セキュリティ組織の米サンズ・インスティチュートは2008年4月18日、米大学の研究者らが、修正パッチ(セキュリティ更新プログラム)から攻撃プログラム(エクスプロイト)を自動的に生成する手法を発表したと伝えた。同手法を用いれば、パッチの入手から数分で攻撃プログラムを生成できるという。
ソフトメーカーが公開した修正パッチを解析(リバースエンジニアリング)して、そのパッチで修正される脆弱(ぜいじゃく)性を突くプログラムを作成するのは、攻撃者の常とう手段。
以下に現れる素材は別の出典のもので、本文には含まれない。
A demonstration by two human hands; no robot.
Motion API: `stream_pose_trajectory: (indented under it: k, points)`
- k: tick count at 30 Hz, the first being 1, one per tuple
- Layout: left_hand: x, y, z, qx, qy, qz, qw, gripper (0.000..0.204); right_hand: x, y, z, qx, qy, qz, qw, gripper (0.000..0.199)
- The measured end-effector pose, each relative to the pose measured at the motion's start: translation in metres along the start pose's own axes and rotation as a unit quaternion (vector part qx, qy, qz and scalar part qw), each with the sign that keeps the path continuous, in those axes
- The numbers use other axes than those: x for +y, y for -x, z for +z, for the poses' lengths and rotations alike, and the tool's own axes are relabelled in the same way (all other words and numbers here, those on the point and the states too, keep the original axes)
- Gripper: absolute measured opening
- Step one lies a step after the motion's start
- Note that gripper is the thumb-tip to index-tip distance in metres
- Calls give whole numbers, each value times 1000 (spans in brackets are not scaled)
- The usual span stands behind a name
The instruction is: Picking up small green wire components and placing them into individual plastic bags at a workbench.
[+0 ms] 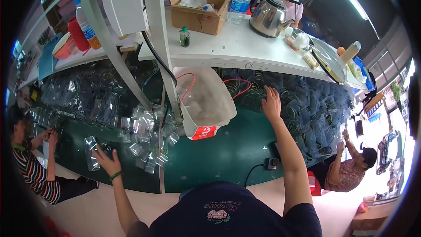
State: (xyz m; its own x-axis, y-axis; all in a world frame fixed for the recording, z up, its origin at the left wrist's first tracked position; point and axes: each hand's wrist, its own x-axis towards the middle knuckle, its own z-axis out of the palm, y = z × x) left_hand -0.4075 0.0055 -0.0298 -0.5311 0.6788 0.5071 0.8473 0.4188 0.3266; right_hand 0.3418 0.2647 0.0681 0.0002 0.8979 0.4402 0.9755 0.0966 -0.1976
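The left hand rests open beside a clear bag on the green tabletop; the right hand reaches open-fingered onto bagged cables.

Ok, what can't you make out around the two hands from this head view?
- Left hand: whether it grips a clear plastic bag or only touches it; the fingers blur into the glare.
- Right hand: what lies under the palm, which hides it.
- Bagged cable coils: contents too small and warped near the rim.
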Motion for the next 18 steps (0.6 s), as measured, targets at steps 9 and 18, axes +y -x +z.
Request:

最近では、パッチ公開から数日で攻撃プログラムが公開されるケースが増えている。
現在は、攻撃者が人手でパッチの解析や攻撃プログラムの作成をしているものの、これらが自動化されれば、もっと短期間に攻撃プログラムが出現し、より危険な状況になると考えられる。
そこで、米バークレー大とピッツバーグ大、およびカーネギーメロン大の研究者らは共同で、自動化が可能かどうかを検討した。その結果、自動生成の手法を編み出し、その手法を実装したツールを試作。米マイクロソフトが過去に公開した5種類のパッチから、わずか数分で、攻撃プログラムを作成することに成功したという。研究者らは、現在の手法はすべてのパッチ(脆弱性)に対しては有効ではないものの、自動化が現実に可能であることは示せたとしている。
攻撃者が同様の手法を用いれば、パッチが公開されてからすぐに攻撃プログラムが出回ることになる。そこで研究者らは、研究結果をまとめた論文中で攻撃者がパッチを入手しにくいように「安全に配布(secure distribution of patches)」することが対策になるだろうと示唆している。
しかしながら、この対策について、サンズのスタッフは「意味がないように思う」とコメント。パッチの配布の際にユーザー認証などを実施するとなると、攻撃者ばかりか一般のユーザーもパッチを入手しにくくなるし、配布方法をいくら工夫しても、攻撃者は正規のユーザーとしてパッチを入手できるとしている。
このためユーザーとしては、できるだけ早急にパッチを適用したり、設定変更などによる回避策を実施したりすることが重要だとしている。